╭──

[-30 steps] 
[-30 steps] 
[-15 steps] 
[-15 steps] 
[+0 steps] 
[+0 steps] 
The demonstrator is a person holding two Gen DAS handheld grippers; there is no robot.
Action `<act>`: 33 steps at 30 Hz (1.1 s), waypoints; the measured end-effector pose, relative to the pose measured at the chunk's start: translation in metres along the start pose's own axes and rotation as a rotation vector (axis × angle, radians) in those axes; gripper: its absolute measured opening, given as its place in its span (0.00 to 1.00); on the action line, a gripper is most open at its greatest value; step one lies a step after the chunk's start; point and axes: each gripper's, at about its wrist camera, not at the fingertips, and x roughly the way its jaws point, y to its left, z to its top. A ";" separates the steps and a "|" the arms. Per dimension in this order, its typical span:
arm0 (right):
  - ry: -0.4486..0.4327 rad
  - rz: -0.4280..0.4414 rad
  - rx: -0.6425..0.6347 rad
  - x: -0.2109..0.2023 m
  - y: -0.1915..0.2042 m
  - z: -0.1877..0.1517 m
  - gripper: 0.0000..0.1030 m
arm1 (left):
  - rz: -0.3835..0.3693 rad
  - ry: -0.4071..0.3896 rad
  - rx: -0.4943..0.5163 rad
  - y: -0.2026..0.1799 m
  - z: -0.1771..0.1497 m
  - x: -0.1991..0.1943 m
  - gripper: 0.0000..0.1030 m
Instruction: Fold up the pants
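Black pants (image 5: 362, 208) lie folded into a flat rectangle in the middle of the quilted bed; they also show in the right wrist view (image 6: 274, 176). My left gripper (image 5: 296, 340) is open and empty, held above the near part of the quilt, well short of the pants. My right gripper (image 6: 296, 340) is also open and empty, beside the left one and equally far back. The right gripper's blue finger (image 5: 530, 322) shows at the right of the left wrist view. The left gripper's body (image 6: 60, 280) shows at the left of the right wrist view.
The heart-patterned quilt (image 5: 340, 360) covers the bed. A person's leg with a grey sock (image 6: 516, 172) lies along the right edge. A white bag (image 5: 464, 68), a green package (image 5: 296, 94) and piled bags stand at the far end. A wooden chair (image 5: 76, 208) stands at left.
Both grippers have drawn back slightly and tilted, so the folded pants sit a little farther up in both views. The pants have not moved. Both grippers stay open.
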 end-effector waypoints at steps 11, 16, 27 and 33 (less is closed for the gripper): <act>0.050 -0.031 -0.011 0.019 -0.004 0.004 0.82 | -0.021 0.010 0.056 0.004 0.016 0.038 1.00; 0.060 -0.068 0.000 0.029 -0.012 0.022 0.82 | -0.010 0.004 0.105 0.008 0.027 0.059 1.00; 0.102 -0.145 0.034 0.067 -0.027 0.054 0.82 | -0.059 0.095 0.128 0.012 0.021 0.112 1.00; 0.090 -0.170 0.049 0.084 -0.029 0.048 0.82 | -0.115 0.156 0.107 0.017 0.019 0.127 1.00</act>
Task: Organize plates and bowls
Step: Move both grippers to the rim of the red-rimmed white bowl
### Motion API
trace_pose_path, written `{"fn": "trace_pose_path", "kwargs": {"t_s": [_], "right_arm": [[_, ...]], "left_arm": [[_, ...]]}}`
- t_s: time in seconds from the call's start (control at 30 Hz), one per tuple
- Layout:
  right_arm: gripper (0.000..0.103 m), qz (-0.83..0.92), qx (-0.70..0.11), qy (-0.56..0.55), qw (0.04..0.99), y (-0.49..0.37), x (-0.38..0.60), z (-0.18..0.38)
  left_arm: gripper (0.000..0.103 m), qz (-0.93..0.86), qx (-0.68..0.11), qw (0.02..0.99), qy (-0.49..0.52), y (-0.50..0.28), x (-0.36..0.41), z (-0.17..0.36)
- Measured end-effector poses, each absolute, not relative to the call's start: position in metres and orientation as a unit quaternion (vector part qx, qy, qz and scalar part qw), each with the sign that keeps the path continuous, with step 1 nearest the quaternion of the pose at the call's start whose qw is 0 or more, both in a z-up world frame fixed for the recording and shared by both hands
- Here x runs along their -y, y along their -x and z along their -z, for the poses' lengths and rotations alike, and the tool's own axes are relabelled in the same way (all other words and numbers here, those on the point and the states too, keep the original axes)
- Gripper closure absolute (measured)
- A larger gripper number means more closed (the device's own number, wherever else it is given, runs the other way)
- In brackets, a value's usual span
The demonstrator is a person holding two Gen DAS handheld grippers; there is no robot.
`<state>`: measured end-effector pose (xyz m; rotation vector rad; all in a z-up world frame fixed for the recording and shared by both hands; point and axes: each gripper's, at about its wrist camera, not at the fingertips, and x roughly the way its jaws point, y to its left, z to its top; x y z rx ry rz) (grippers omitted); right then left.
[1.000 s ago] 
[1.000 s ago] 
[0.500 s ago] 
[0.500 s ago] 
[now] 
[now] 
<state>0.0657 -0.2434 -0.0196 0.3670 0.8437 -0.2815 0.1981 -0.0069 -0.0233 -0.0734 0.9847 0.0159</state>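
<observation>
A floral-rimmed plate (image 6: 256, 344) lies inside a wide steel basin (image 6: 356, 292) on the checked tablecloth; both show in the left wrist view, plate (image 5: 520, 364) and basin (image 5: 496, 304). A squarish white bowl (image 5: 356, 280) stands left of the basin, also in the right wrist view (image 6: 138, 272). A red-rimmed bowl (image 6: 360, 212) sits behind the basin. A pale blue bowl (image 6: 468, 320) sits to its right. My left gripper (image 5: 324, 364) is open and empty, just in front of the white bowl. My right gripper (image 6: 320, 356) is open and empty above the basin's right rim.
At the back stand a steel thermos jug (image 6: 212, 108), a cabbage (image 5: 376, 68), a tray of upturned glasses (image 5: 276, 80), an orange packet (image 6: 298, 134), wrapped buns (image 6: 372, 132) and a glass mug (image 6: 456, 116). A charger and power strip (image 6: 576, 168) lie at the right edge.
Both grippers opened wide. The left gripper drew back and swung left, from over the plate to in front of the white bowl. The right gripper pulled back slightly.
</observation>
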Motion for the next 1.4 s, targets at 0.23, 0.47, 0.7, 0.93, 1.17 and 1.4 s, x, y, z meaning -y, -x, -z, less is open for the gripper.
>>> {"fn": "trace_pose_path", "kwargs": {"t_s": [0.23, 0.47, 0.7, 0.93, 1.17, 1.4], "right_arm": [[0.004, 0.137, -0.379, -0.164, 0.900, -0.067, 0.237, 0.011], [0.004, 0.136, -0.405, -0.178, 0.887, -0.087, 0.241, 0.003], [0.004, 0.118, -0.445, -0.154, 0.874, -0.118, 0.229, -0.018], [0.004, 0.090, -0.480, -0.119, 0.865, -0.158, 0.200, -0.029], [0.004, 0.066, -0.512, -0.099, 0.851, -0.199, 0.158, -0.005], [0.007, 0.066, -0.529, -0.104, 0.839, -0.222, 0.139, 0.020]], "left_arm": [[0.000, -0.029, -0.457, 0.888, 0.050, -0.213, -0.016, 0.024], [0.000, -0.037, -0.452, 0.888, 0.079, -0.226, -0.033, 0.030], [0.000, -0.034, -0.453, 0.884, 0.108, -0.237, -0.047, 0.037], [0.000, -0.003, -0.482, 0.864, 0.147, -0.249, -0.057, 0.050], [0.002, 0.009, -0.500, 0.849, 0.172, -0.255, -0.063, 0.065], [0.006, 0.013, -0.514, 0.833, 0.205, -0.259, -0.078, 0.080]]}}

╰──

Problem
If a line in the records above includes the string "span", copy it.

Task result
Action `<act>`: 33 steps at 30 Hz (1.1 s), waypoints; the measured end-effector pose, relative to the pose measured at the chunk's start: translation in metres along the start pose's own axes and rotation as a rotation vector (axis × angle, radians) in those axes; gripper: its absolute measured opening, given as its place in its span (0.00 to 1.00); on the action line, a gripper is most open at its greatest value; step one lies a step after the chunk's start; point and axes: each gripper's, at about its wrist camera, not at the fingertips, and x roughly the way its jaws point, y to its left, z to its top. A ";" separates the steps and a "|" the arms. Per dimension in this order, its typical span:
- In brackets, a value's usual span

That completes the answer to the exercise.